4.5. Water Quality The Oregon DEQ is required to regularly assess water quality and report to the U.S.

Environmental Protection Agency (EPA) on the condition of the State’s waters. As required by CWA Section 303(d) and 33 U.S.C. § 1313(d), Oregon DEQ and Washington Department of Ecology (DOE) identify waters which do not meet water quality standards for beneficial uses;

the summary report is commonly referred to as the 303(d) list.8 The 303(d) list is used to identify where regulations are needed to improve water quality to better meet state and national standards. The Columbia River was designated in 2004 as water quality limited and placed on the CWA’s 303(d) list for temperature, potential hydrogen (pH), polychlorinated biphenyls (PCBs), arsenic, dichlorodiphenyl trichloroethane (DDT), polynuclear aromatic hydrocarbons (PAHs)(Oregon DEQ 2010, Corps 2011a). Furthermore, the entire Columbia River is subject to an EPA total maximum daily load (TMDL) for dioxin for the beneficial uses of “anadromous fish passage,” “drinking water,” and “resident fish and aquatic life” (Oregon DEQ 2010, Corps 2011a).

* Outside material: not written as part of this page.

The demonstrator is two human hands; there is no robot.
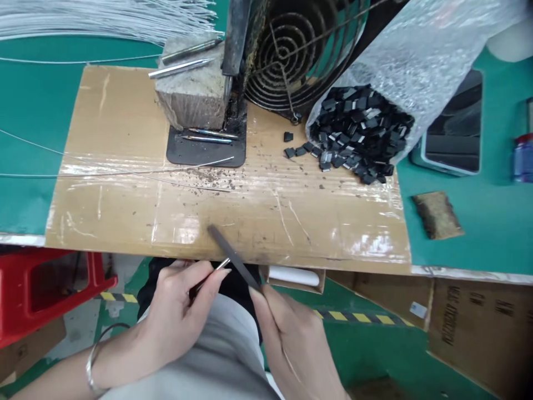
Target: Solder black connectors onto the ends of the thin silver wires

Measurements of pH reflect the relative acidity and alkalinity, which can be influenced by human activities, primary production (photosynthesis), and local geologic conditions. Primary production is influenced by temperature, and aquatic organisms adapted to cold-water systems (cutthroat and bull trout, for example) are sensitive to even minor increases in temperatures, especially when spawning. Increased concentrations of nutrients (phosphorous and nitrogen) and pesticides can limit plant growth and at high levels be toxic to plants and animals. High levels of nutrients can also trigger algae blooms, which can lead to lower DO concentrations, starving fish and wildlife of much needed oxygen. Fecal coliform concentrations and heavy metals (arsenic, mercury, etc.) can directly affect human health and some species of fish and aquatic wildlife.

Beneficial uses include domestic and industrial water supply; irrigation and livestock watering; fishing, boating, and water contact recreation; fish and aquatic life, wildlife, and hunting; aesthetic qualities; and hydropower, commercial navigation, and transportation.